> Problem description
Treat the line containing "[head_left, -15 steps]" as the first line of the answer and the last line of the data as its final line, reproducing every line between exactly.

> Data block
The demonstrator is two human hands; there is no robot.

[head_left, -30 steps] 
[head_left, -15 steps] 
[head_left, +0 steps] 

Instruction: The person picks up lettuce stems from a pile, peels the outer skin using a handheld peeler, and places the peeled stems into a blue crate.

> Solved exercise
[head_left, -15 steps] 
[head_left, +0 steps] 

Instruction: The person picks up lettuce stems from a pile, peels the outer skin using a handheld peeler, and places the peeled stems into a blue crate.

The required response has been given in full.